La notizia è data da una delle più illustri riviste scientifiche, l’European archives of Oto-rhino-laryngology.
La tracheotomia può salvare un paziente gravemente affetto da Covid.
La fonte, però, è di casa.
A scoprire che questo accade, infatti, è stata l’équipe di Otorinolaringoiatria dell’ospedale dell’Angelo di Mestre, dove nell’ultimo anno le tracheotomie sono aumentate del 70% e sono state tutte effettuate come ultimo tentativo per salvare i malati gravi di Coronavirus. Tenendone in vita più della metà.
Lo studio e l’esperienza dei medici dell’Angelo
“Tracheotomia elettiva durante l’epidemia di Covid 19: a chi, quando, come? Prime esperienze da Venezia” riassume quanto accaduto a Mestre e definisce quando sia opportuno effettuare una tracheotomia per salvare un paziente Covid.
Durante la prima ondata, sono stati circa 50 i pazienti ricoverati nella Rianimazione dell’Angelo.
Di questi, 23 (dai quaranta agli ottant’anni d’età) sono stati sottoposti all’intervento di tracheotomia.
12 di loro, grazie alla tracheotomia, ce l’hanno fatta.
Cos’è e quando si pratica
La tracheotomia è un‘incisione chirurgica fatta sulla trachea permettendo il successivo collocamento di una cannula che aiuta i polmoni a ricevere l’aria e a espellerla. E’ una pratica che ha permesso negli anni di salvare innumerevoli vite, ma che mai era stata utilizzata per curare un’infezione virale.
Vi si ricorre solo in casi estremi e in presenza di insufficienza respiratoria grave su persone che hanno la necessità di esser ventilate meccanicamente.

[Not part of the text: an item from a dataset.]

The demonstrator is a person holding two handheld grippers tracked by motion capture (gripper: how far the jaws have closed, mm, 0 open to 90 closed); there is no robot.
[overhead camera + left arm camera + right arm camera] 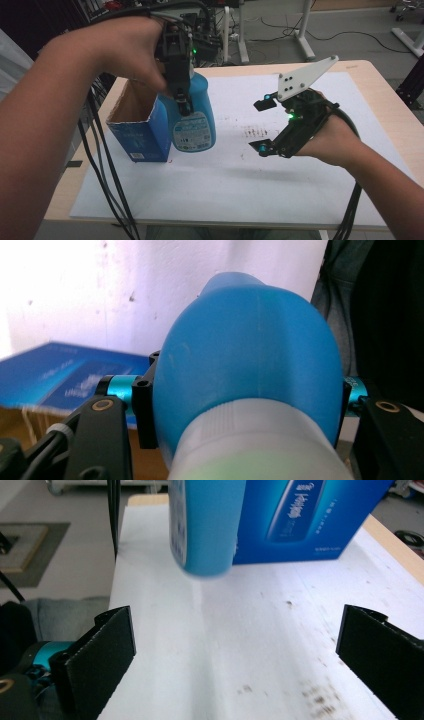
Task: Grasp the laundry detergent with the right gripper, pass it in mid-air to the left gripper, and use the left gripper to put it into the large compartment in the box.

“Questo sottolinea ancora una volta, per i pochi che continuano a non capirlo, che il Covid 19 non è un’influenza, ma una malattia che può avere risvolti letali” dicono Roberto Spinato, coordinatore della Rete di otorinolaringoiatria della provincia e Doriano Politi, primario di Otorinolaringoiatria di Mestre e Venezia, autori della pubblicazione scientifica assieme a Tiziana Volo, Paola Stritoni e Bruno Zennaro dell’équipe di Otorinolaringoiatria dell’Angelo.
La prima ondata di Covid e lo studio
“I primi giorni in cui i pazienti arrivavano in Terapia intensiva sono stati decisivi per noi otorini – ricorda TizianaVolo -. Non sapevamo che malattia avevamo di fronte e quindi se, e soprattutto quando, fosse più giusto arrivare alla tracheotomia. C’era la volontà di capire a tutti i costi come procedere. Non c’erano altre esperienze simili in Europa, solo la Cina aveva avuto a che fare con il virus prima di noi”.
“Osservando alcune esperienze in altri ospedali italiani, sembrava che facendo subito la tracheotomia si potessero liberare e alleggerire le terapie intensive – racconta il primario di Otorinolaringoiatria di Mestre e Venezia Doriano Politi -. Ma la tracheotomia precoce non era efficace come si sperava”.
La collaborazione con la Cina
E’ per questo che la squadra del dottor Politi e del dottor Spinato ha deciso di chiamare anche il professor Hui Yang, direttore di Otorinolaringoiatria del West China Hospital (Sichuan University) per confrontare le esperienze e capire se la tracheotomia avesse dato dei risultati nei pazienti affetti da Coronavirus. La risposta negativa ha suffragato l’intuizione originaria, portando i medici dell’Angelo ad affinare con successo le tempistiche di intervento.
“È il superamento dei primi quindici giorni a decretare se il paziente può avere una chance o meno di sopravvivere, e quindi di decidere di sottoporlo anche alla tracheotomia – spiega Politi – C’è anche un non trascurabile rischio operatorio per i medici e i sanitari coinvolti nella procedura, perché viene fatta in un paziente con alta carica virale e con il rischio della fuoriuscita di liquidi altamente infettanti. Non è facile – conclude -Ma siamo partiti in questa seconda ondata con una marcia in più, con l’esperienza di sapere già quando e come agire”.